> EXERCISE DESCRIPTION
Filter the records below for the word "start". Keep each line that has it.

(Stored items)
....
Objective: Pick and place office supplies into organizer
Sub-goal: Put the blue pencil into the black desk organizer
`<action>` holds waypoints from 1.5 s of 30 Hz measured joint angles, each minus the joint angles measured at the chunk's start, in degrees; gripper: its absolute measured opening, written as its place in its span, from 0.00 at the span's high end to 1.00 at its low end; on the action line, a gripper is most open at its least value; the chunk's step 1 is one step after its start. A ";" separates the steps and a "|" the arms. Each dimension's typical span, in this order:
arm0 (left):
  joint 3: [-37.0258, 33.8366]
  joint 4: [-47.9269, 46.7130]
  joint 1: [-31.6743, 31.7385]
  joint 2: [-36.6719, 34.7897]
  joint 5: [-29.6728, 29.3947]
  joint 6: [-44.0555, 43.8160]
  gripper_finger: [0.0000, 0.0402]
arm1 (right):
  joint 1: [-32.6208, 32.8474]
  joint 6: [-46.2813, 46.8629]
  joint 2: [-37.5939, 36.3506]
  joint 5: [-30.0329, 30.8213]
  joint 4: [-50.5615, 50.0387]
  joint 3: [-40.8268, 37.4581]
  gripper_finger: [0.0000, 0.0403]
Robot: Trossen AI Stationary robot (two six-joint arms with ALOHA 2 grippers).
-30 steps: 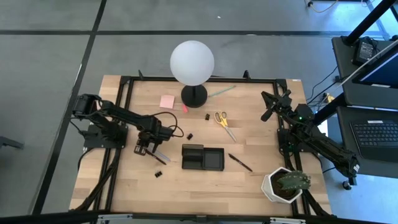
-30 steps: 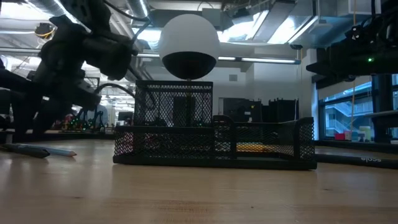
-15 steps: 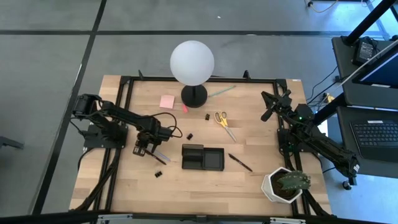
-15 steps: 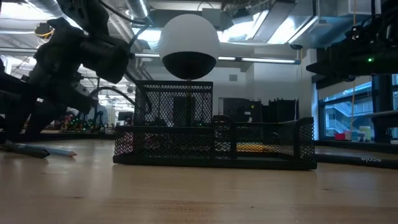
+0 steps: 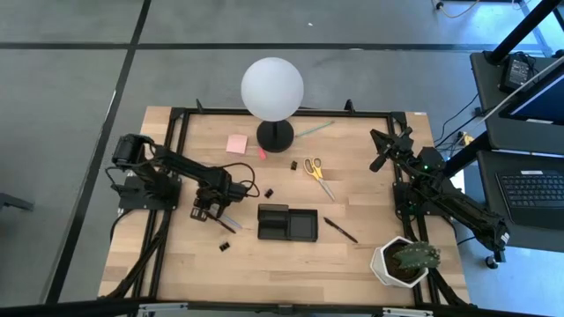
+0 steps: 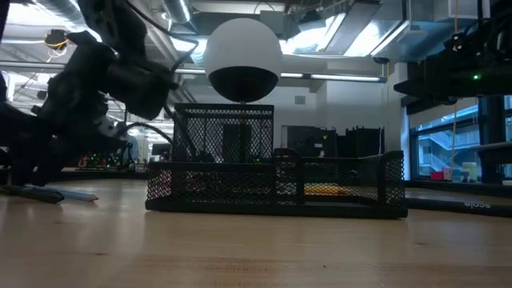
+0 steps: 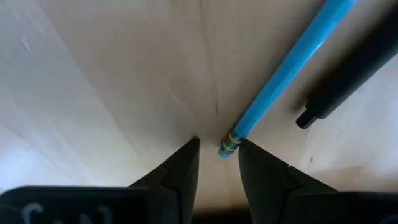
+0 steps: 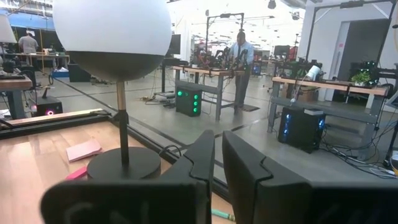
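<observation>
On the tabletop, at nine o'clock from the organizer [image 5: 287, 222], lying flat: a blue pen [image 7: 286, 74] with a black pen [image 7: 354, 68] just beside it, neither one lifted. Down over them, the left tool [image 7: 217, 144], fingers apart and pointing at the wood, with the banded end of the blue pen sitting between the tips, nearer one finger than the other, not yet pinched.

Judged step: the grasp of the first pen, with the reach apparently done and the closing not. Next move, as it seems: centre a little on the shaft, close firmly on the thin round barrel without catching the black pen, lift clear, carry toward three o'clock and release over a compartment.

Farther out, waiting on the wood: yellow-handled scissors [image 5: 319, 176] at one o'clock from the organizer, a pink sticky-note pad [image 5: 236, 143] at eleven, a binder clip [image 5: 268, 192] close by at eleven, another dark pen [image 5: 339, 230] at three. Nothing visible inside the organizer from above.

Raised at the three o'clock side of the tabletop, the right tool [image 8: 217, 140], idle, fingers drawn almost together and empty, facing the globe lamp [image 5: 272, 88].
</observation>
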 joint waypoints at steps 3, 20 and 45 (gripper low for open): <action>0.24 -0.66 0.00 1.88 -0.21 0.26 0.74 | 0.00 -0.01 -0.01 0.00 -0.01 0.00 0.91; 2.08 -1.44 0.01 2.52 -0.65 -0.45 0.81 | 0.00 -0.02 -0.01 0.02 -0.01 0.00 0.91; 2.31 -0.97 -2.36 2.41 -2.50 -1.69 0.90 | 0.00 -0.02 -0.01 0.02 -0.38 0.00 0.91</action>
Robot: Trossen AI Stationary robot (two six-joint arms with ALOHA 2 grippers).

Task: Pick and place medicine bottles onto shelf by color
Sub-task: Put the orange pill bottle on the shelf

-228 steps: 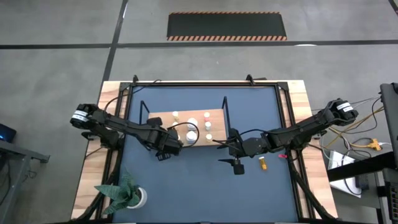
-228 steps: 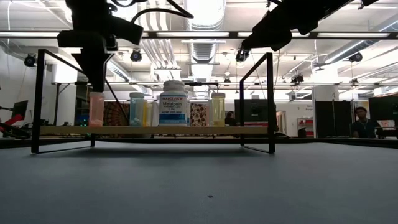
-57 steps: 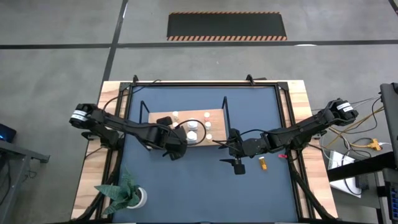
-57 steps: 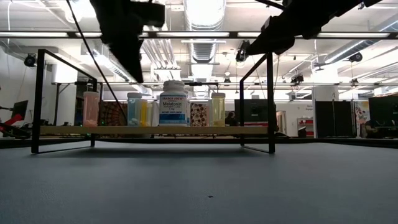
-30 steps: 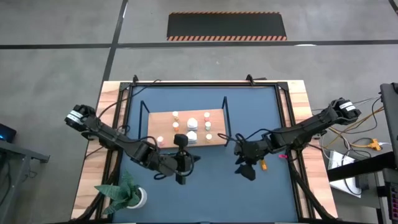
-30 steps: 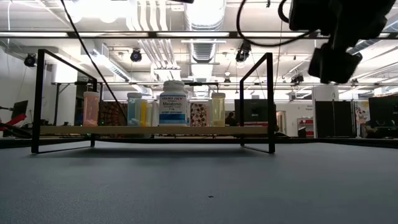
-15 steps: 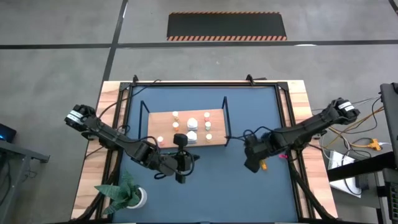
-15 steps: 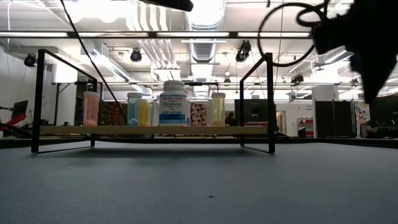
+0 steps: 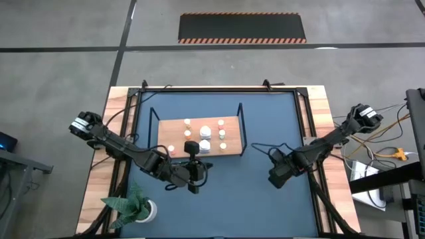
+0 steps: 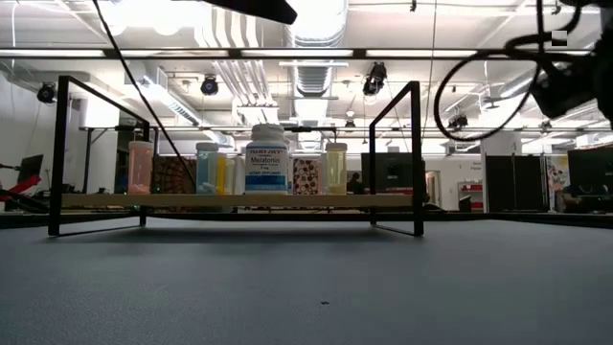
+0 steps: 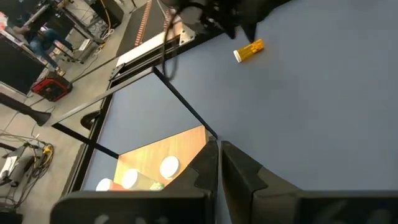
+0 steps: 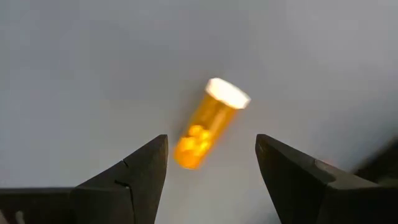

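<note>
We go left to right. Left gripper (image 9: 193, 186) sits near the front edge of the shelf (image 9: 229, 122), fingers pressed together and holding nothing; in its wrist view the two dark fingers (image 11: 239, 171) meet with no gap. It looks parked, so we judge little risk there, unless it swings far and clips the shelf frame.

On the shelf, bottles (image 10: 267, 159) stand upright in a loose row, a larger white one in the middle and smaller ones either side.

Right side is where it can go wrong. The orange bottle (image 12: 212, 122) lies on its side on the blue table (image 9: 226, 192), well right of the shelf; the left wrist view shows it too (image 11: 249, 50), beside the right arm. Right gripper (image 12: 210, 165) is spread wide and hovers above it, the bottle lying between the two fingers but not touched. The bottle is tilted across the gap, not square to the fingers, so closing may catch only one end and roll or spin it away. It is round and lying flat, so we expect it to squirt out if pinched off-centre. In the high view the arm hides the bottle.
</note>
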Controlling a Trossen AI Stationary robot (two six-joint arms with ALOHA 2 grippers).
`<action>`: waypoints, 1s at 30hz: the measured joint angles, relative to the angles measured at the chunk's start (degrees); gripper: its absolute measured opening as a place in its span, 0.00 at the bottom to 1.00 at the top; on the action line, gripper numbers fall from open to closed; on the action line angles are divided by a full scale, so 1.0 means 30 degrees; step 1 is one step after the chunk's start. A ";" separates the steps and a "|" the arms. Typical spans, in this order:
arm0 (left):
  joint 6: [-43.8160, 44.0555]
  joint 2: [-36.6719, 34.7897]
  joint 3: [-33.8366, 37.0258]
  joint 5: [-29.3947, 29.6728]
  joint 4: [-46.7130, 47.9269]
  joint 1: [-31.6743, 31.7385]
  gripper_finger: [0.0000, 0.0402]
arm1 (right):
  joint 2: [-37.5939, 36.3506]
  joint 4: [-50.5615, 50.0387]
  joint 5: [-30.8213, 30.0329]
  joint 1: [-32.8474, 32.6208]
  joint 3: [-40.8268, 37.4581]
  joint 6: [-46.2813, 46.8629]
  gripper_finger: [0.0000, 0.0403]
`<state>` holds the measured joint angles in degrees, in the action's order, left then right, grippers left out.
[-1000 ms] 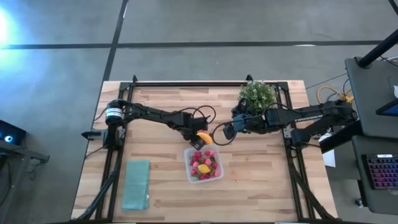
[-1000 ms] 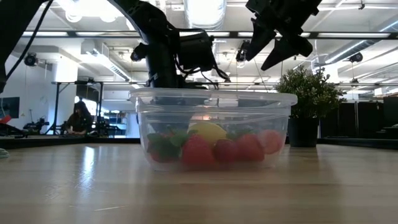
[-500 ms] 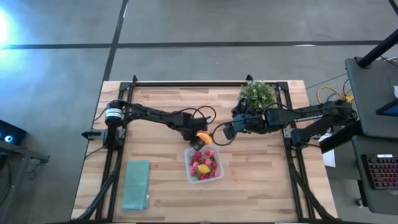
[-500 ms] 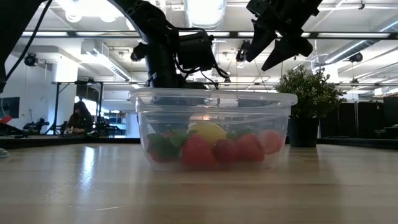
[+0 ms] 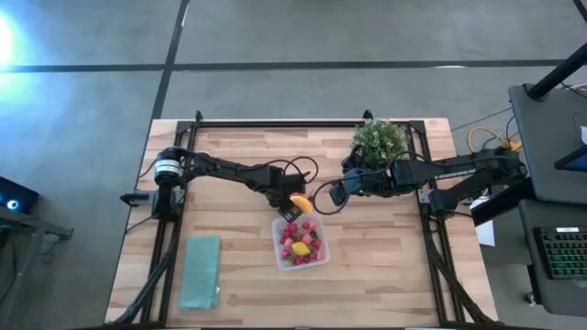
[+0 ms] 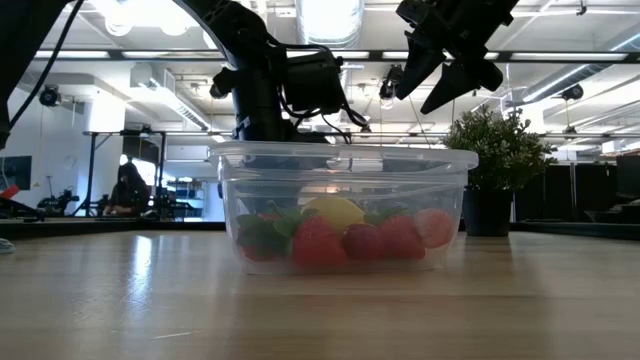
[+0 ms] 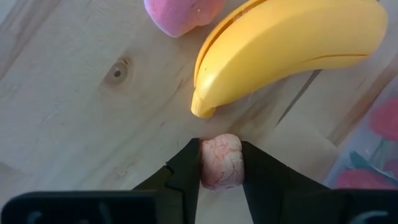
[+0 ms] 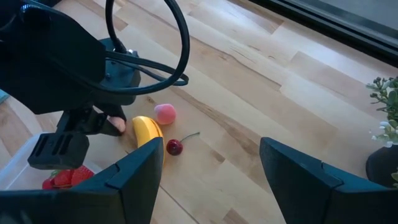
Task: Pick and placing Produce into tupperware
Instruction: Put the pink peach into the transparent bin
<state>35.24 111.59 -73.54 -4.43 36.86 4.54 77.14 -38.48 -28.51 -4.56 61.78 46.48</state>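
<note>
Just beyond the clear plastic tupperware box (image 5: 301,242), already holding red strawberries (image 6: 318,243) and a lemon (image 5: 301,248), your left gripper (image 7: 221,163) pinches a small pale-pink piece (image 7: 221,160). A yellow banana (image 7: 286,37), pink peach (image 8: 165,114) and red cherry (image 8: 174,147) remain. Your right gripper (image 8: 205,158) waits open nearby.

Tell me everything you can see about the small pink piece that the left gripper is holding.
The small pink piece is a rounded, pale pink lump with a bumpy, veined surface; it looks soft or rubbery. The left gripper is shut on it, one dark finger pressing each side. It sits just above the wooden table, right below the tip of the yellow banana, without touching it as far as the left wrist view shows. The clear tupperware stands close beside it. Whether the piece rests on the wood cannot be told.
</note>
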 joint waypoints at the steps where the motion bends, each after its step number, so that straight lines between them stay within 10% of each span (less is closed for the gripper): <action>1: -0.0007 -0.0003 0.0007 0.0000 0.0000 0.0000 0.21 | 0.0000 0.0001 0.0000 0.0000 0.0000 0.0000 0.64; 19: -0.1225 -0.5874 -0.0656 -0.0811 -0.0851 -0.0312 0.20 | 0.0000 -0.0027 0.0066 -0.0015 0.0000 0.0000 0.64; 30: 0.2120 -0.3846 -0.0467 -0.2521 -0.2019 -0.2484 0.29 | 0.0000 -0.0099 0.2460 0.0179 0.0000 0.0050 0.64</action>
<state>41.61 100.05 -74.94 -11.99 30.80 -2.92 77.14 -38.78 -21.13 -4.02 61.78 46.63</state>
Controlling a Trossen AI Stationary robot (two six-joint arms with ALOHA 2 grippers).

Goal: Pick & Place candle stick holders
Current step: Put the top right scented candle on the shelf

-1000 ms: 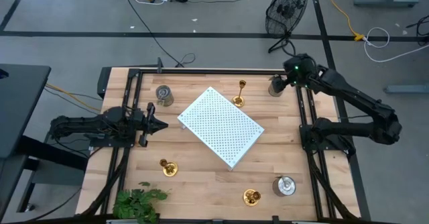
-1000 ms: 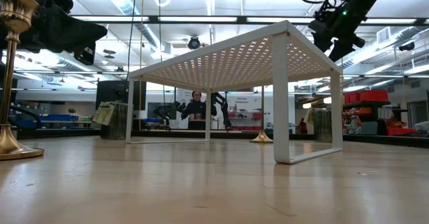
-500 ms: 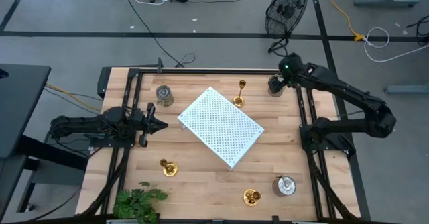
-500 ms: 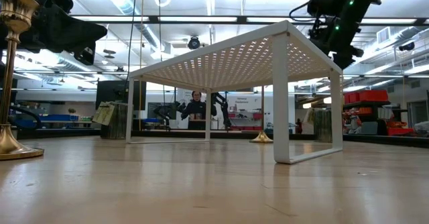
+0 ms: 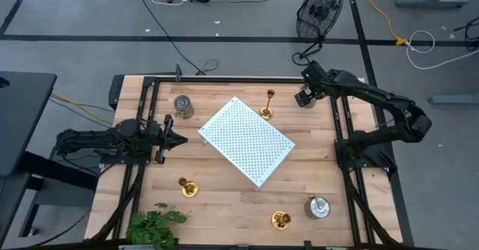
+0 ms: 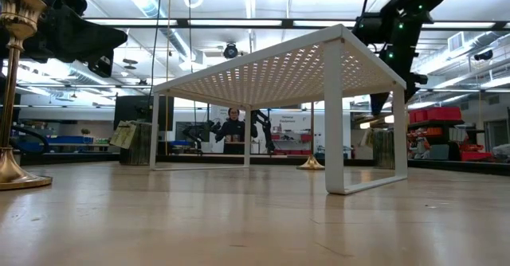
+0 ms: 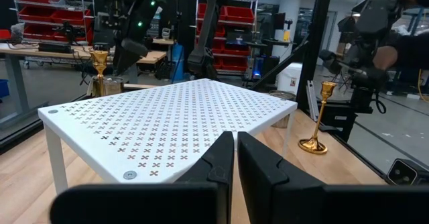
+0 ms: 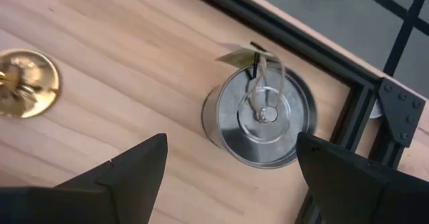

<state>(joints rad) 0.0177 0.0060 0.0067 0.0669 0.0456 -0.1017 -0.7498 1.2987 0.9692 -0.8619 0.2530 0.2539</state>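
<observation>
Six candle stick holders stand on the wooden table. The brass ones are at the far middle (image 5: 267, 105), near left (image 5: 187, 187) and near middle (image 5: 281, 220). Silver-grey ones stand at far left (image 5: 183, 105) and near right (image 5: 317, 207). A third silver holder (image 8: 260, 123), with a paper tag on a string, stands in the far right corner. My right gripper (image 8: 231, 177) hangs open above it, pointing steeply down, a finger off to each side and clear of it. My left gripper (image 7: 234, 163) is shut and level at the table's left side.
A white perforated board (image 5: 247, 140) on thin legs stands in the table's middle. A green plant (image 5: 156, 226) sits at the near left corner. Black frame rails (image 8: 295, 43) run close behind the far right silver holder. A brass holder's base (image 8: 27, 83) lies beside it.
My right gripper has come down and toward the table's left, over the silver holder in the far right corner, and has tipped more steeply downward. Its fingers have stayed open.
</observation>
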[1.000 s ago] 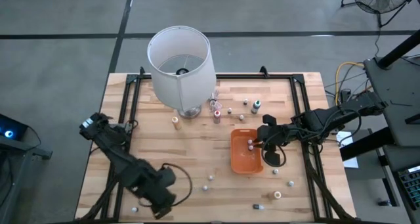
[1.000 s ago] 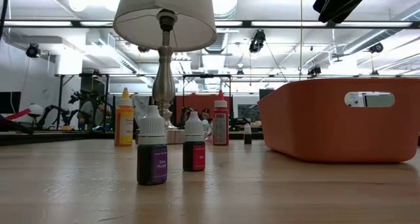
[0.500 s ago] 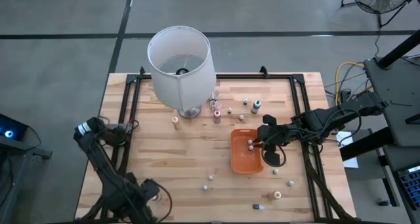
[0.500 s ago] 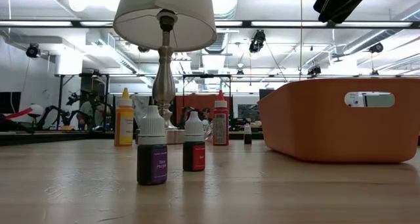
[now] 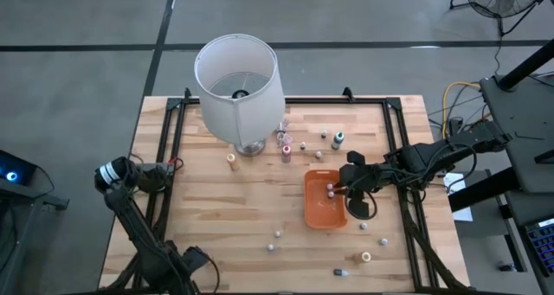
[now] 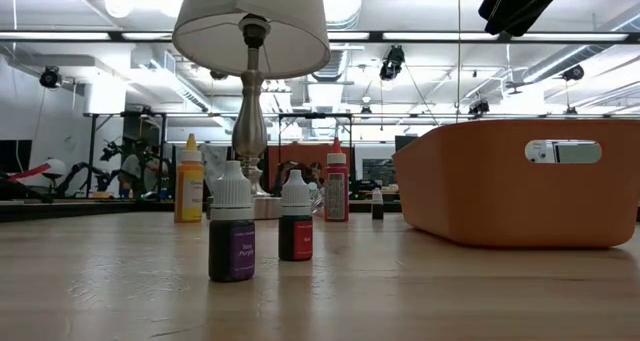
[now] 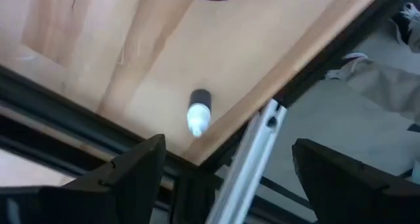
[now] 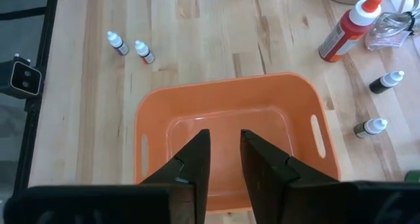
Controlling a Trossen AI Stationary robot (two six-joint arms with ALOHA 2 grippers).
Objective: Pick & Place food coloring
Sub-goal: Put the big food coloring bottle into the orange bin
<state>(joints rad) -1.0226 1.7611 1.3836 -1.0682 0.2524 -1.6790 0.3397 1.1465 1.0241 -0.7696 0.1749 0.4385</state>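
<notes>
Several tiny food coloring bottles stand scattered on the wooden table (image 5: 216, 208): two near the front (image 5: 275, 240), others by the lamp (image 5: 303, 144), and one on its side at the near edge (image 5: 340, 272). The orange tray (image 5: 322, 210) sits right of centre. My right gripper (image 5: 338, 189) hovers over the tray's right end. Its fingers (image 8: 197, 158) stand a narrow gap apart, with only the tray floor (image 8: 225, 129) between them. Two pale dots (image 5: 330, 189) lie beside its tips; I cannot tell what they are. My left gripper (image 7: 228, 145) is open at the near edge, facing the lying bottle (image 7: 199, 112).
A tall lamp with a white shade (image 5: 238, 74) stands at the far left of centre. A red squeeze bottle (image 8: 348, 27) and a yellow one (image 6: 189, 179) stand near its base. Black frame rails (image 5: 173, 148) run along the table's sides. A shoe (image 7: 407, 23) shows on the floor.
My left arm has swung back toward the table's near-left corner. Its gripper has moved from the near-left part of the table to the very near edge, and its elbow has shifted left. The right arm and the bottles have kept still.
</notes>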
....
> SOLUTION TO THIS TASK
`<action>` holds waypoints from 1.5 s of 30 Hz measured joint angles, each minus the joint angles measured at the chunk's start, in degrees; gripper: its absolute measured opening, written as its place in its span, from 0.00 at the span's high end to 1.00 at its low end; on the action line, a gripper is most open at its least value; the chunk's step 1 is one step after its start. A ";" separates the steps and a "|" the arms. Each dimension's typical span, in this order:
`<action>`: waypoints, 1s at 30hz: the measured joint angles, relative to the angles measured at the chunk's start (degrees); gripper: its absolute measured opening as a place in its span, 0.00 at the bottom to 1.00 at the top; on the action line, gripper numbers fall from open to closed; on the action line angles are divided by a full scale, so 1.0 means 30 degrees; step 1 is one step after the chunk's start. A ";" separates the steps and a "|" the arms. Typical spans, in this order:

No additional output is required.